↓

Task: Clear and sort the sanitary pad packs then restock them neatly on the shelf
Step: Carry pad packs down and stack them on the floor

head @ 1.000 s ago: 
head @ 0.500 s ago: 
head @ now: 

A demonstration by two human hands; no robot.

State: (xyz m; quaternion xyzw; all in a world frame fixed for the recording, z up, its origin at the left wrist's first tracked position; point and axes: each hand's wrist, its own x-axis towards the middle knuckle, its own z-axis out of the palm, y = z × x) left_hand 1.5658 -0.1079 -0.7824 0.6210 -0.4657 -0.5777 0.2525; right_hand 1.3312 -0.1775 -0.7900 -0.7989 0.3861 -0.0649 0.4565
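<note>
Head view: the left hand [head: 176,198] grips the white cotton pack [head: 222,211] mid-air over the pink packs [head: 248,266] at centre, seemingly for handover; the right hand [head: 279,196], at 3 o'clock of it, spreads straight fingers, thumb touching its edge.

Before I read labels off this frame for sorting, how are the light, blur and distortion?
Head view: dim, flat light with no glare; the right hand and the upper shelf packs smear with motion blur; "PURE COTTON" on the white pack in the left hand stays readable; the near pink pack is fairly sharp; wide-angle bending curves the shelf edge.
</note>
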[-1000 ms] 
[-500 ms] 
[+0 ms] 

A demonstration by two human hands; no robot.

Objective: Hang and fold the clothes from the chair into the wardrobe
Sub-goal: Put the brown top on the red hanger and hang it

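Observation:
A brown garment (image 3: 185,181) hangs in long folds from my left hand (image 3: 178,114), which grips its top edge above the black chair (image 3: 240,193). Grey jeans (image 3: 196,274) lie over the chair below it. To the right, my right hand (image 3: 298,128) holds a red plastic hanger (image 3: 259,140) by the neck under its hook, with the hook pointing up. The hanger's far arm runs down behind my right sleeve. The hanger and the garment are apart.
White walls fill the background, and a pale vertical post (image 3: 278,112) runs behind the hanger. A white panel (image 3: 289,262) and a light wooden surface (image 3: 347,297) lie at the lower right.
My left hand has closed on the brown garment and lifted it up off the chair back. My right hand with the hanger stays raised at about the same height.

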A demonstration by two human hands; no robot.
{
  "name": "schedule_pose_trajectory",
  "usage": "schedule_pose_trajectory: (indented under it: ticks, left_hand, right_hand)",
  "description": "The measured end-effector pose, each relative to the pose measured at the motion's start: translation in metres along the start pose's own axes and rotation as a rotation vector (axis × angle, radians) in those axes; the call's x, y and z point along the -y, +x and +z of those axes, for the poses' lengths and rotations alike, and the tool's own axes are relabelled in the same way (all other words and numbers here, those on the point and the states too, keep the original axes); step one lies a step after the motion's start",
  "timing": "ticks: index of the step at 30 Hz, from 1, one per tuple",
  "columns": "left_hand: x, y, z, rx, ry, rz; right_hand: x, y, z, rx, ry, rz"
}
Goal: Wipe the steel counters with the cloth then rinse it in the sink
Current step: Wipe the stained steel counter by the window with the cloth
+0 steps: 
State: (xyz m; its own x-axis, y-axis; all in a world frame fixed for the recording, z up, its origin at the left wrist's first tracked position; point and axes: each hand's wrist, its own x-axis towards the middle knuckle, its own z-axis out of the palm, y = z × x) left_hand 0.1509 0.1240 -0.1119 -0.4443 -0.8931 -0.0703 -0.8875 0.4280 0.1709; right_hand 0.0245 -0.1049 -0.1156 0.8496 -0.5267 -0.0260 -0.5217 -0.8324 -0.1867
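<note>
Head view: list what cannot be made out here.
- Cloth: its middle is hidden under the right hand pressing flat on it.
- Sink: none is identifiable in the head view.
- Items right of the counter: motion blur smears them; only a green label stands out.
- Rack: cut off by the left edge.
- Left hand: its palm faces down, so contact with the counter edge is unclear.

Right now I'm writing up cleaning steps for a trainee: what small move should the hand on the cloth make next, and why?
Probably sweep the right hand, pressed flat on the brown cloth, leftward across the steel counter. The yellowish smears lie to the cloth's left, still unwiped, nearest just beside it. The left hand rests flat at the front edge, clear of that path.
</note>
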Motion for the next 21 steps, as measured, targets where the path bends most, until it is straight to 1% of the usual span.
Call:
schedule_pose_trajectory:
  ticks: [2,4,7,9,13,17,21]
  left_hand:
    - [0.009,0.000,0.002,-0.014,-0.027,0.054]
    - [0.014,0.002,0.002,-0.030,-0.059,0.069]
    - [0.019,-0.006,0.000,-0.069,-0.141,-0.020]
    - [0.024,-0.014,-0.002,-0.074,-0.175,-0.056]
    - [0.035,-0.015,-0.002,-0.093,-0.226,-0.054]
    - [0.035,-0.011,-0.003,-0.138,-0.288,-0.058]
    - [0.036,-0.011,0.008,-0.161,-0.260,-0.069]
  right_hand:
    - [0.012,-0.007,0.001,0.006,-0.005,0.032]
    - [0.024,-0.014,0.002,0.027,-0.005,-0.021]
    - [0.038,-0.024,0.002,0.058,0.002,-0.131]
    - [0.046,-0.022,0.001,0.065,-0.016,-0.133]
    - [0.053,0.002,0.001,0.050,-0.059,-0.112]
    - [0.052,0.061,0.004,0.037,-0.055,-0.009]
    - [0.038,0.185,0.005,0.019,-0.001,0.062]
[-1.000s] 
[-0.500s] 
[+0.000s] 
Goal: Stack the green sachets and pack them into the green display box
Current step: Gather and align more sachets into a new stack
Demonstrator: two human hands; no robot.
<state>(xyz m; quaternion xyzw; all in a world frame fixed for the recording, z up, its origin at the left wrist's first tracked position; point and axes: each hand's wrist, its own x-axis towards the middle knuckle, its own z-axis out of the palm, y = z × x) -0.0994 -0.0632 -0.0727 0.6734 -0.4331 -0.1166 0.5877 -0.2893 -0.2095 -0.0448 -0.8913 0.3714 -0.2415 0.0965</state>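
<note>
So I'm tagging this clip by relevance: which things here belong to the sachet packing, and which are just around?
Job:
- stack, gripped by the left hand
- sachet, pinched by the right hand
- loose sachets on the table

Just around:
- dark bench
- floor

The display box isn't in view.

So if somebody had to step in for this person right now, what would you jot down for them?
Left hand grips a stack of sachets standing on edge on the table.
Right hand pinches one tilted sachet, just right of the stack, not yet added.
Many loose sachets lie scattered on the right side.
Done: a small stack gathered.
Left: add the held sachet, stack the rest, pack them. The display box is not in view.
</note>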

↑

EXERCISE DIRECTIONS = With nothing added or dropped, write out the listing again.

COMPLETED TASK =
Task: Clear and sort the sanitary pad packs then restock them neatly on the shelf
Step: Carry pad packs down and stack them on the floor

head @ 1.000 s ago: 
head @ 0.500 s ago: 
head @ now: 

A demonstration by two human hands; no robot.

State: (xyz m; quaternion xyzw; all in a world frame fixed for the recording, z up, its origin at the left wrist's first tracked position; point and axes: each hand's wrist, its own x-axis towards the middle knuckle, its own z-axis out of the palm, y = z × x) left_hand 1.5658 -0.1079 -0.7824 0.6210 -0.4657 -0.5777 0.2525; right_hand 1.3312 -0.1775 -0.7900 -0.7989 0.3861 -0.0649 0.4565
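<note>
Head view: the left hand [head: 176,198] grips the white cotton pack [head: 222,211] mid-air over the pink packs [head: 248,266] at centre, seemingly for handover; the right hand [head: 279,196], at 3 o'clock of it, spreads straight fingers, thumb touching its edge.

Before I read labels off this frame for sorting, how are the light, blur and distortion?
Head view: dim, flat light with no glare; the right hand and the upper shelf packs smear with motion blur; "PURE COTTON" on the white pack in the left hand stays readable; the near pink pack is fairly sharp; wide-angle bending curves the shelf edge.
</note>
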[-1000 ms] 
[-500 ms] 
[+0 ms] 

A demonstration by two human hands; no robot.

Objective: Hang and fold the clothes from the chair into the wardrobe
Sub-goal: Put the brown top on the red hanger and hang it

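Observation:
A brown garment (image 3: 185,181) hangs in long folds from my left hand (image 3: 178,114), which grips its top edge above the black chair (image 3: 240,193). Grey jeans (image 3: 196,274) lie over the chair below it. To the right, my right hand (image 3: 298,128) holds a red plastic hanger (image 3: 259,140) by the neck under its hook, with the hook pointing up. The hanger's far arm runs down behind my right sleeve. The hanger and the garment are apart.
White walls fill the background, and a pale vertical post (image 3: 278,112) runs behind the hanger. A white panel (image 3: 289,262) and a light wooden surface (image 3: 347,297) lie at the lower right.
My left hand has closed on the brown garment and lifted it up off the chair back. My right hand with the hanger stays raised at about the same height.
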
A demonstration by two human hands; no robot.
{
  "name": "schedule_pose_trajectory",
  "usage": "schedule_pose_trajectory: (indented under it: ticks, left_hand, right_hand)",
  "description": "The measured end-effector pose, each relative to the pose measured at the motion's start: translation in metres along the start pose's own axes and rotation as a rotation vector (axis × angle, radians) in those axes; the call's x, y and z point along the -y, +x and +z of those axes, for the poses' lengths and rotations alike, and the tool's own axes are relabelled in the same way (all other words and numbers here, those on the point and the states too, keep the original axes); step one lies a step after the motion's start",
  "timing": "ticks: index of the step at 30 Hz, from 1, one per tuple",
  "columns": "left_hand: x, y, z, rx, ry, rz; right_hand: x, y, z, rx, ry, rz"
}
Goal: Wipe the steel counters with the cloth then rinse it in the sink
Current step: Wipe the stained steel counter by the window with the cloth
+0 steps: 
State: (xyz m; its own x-axis, y-axis; all in a world frame fixed for the recording, z up, its origin at the left wrist's first tracked position; point and axes: each hand's wrist, its own x-axis towards the middle knuckle, its own z-axis out of the palm, y = z × x) left_hand 0.1509 0.1240 -0.1119 -0.4443 -0.8931 -0.0703 -0.8875 0.4280 0.1709; right_hand 0.0245 -0.1049 -0.1156 0.8496 -0.5267 -0.0260 -0.5217 -0.8324 -0.1867
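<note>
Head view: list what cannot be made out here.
- Cloth: its middle is hidden under the right hand pressing flat on it.
- Sink: none is identifiable in the head view.
- Items right of the counter: motion blur smears them; only a green label stands out.
- Rack: cut off by the left edge.
- Left hand: its palm faces down, so contact with the counter edge is unclear.

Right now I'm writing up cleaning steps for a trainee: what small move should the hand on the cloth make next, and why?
Probably sweep the right hand, pressed flat on the brown cloth, leftward across the steel counter. The yellowish smears lie to the cloth's left, still unwiped, nearest just beside it. The left hand rests flat at the front edge, clear of that path.
</note>
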Motion for the next 21 steps, as measured, targets where the path bends most, until it is straight to 1% of the usual span.
Call:
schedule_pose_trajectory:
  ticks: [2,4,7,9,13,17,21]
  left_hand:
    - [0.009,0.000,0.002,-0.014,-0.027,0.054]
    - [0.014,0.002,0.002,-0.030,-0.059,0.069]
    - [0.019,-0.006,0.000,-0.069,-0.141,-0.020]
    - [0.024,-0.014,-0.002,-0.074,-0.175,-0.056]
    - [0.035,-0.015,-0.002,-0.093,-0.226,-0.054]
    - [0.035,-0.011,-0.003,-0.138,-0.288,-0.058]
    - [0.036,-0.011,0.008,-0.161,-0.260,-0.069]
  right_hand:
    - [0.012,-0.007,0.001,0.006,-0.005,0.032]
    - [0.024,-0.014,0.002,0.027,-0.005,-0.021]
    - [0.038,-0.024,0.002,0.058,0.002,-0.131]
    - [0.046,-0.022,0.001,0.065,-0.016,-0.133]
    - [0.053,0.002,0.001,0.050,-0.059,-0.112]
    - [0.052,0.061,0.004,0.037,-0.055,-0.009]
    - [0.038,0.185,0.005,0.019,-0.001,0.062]
[-1.000s] 
[-0.500s] 
[+0.000s] 
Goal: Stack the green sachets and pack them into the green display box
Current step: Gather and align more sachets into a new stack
Demonstrator: two human hands; no robot.
<state>(xyz m; quaternion xyzw; all in a world frame fixed for the recording, z up, its origin at the left wrist's first tracked position; point and axes: each hand's wrist, its own x-axis towards the middle knuckle, its own z-axis out of the palm, y = z × x) -0.0994 -0.0632 -0.0727 0.6734 -0.4331 -0.1166 0.5877 -0.2893 -0.2095 -0.0448 -0.8913 0.3714 -0.2415 0.0965</state>
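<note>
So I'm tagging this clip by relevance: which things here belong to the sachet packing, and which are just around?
Job:
- stack, gripped by the left hand
- sachet, pinched by the right hand
- loose sachets on the table

Just around:
- dark bench
- floor

The display box isn't in view.

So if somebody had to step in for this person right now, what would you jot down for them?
Left hand grips a stack of sachets standing on edge on the table.
Right hand pinches one tilted sachet, just right of the stack, not yet added.
Many loose sachets lie scattered on the right side.
Done: a small stack gathered.
Left: add the held sachet, stack the rest, pack them. The display box is not in view.
</note>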

The output requires no additions.